A justiça restaurativa é um processo que envolve as vítimas, os ofensores e suas comunidades de assistência enquanto partes interessadas na decisão de como reparar o dano, com necessidades específicas, respectivamente, de obter a reparação, assumir a responsabilidade e conseguir a reconciliação. O envolvimento desses três grupos de interessados determinará o grau em que dado procedimento poderá ser chamado de “restaurativo”. O mais restaurativo dos processos requer a participação ativa dos três grupos, compartilhando suas emoções, para atingir os objetivos de todos os que foram diretamente afetados e não ocorrer através de participação unilateral. Quando as práticas envolvem apenas um dos grupos, o processo é chamado de “parcialmente restaurativo”. Quando a vítima e o ofensor participam de uma mediação, por exemplo, sem a participação de suas comunidades,

esse será “na maior parte restaurativo”. Somente quando os três grupos participam ativamente, como no caso de conferências ou círculos, pode-se dizer que o processo é “totalmente restaurativo” (Mccold & Wachtel, 2003). Assim, é importante ver os modelos restaurativos dentro de um continuum, em que as práticas podem ir de totalmente restaurativas até o não restaurativo (Zehr, 2012).

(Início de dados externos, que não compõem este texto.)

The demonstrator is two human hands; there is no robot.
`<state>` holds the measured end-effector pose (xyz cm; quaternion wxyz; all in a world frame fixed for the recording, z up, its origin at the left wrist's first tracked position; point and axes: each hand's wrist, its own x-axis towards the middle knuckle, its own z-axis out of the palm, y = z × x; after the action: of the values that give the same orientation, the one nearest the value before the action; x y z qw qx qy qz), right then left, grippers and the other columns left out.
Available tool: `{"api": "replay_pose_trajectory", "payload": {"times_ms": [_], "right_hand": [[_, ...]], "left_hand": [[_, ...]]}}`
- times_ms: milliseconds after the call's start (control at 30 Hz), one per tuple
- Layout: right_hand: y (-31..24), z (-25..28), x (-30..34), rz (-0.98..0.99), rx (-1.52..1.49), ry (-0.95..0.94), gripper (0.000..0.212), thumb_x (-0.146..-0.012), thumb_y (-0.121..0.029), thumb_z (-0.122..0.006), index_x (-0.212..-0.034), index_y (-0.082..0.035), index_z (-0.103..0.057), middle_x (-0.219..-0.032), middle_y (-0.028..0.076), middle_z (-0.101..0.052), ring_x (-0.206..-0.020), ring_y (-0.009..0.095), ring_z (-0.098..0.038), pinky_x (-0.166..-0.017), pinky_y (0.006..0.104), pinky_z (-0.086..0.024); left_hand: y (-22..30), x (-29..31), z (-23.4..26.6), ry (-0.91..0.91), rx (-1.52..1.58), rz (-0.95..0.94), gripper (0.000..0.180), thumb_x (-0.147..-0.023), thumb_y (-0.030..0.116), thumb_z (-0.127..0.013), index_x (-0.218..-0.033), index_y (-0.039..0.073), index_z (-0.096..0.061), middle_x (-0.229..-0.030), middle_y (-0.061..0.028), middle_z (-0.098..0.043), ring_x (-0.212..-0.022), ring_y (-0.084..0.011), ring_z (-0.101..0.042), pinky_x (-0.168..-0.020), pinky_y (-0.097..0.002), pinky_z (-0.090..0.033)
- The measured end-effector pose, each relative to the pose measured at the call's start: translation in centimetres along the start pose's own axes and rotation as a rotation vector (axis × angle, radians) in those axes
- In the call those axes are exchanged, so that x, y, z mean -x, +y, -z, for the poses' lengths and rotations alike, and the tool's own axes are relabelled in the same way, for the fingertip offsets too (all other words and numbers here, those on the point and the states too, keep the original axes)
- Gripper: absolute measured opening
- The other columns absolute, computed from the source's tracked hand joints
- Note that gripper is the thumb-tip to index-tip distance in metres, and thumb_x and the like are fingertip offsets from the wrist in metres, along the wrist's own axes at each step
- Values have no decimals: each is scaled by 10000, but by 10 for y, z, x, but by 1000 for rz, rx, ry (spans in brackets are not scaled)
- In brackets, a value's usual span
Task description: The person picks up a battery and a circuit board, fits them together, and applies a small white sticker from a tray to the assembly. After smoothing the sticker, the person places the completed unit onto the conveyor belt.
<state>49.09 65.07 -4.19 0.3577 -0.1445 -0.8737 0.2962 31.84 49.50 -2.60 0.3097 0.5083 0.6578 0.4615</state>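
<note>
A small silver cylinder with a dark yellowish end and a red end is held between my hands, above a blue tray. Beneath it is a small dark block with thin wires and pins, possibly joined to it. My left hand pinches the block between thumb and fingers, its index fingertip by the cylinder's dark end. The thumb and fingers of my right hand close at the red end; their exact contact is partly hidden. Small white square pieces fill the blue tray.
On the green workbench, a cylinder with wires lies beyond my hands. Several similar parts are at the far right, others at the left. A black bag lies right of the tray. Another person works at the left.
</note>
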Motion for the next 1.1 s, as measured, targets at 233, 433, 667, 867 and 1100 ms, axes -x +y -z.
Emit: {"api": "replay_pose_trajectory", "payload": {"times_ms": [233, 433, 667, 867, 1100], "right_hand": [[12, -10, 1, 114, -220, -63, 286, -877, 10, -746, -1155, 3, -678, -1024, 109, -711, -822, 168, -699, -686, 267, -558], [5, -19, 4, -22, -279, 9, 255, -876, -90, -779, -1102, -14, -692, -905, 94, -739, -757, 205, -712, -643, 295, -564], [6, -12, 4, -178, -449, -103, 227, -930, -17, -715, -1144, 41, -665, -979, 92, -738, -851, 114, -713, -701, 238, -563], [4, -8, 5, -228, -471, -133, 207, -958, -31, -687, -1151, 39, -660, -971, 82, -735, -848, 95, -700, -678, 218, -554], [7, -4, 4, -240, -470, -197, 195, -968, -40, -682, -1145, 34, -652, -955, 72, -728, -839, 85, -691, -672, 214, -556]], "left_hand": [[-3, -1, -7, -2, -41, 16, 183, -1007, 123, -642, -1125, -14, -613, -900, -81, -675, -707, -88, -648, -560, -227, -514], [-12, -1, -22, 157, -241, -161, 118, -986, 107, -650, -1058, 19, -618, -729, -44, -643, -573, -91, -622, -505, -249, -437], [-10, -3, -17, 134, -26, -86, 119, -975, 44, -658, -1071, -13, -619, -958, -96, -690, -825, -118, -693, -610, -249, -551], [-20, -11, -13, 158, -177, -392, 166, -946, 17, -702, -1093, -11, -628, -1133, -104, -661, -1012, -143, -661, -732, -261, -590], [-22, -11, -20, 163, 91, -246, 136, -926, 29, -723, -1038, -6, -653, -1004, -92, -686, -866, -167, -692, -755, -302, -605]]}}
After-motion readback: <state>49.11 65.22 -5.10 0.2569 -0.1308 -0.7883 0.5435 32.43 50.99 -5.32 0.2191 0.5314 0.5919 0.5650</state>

Enfim, todo o exposto permite compreender que Justiça Restaurativa é muito mais do que executar uma prática, mas presume uma forma de ver e lidar com os conflitos e as relações, por isso, a importância da apreensão e execução de princípios e valores, para então, se pensar em uma prática que verdadeiramente possa ser restaurativa, que se constitua efetivamente como um método que pode ser executado no dia a dia, com as pessoas sendo restaurativas umas com as outras de modo a prevenir a resolução de conflitos mediante violências em qualquer contexto que se insira ou que seja utilizada.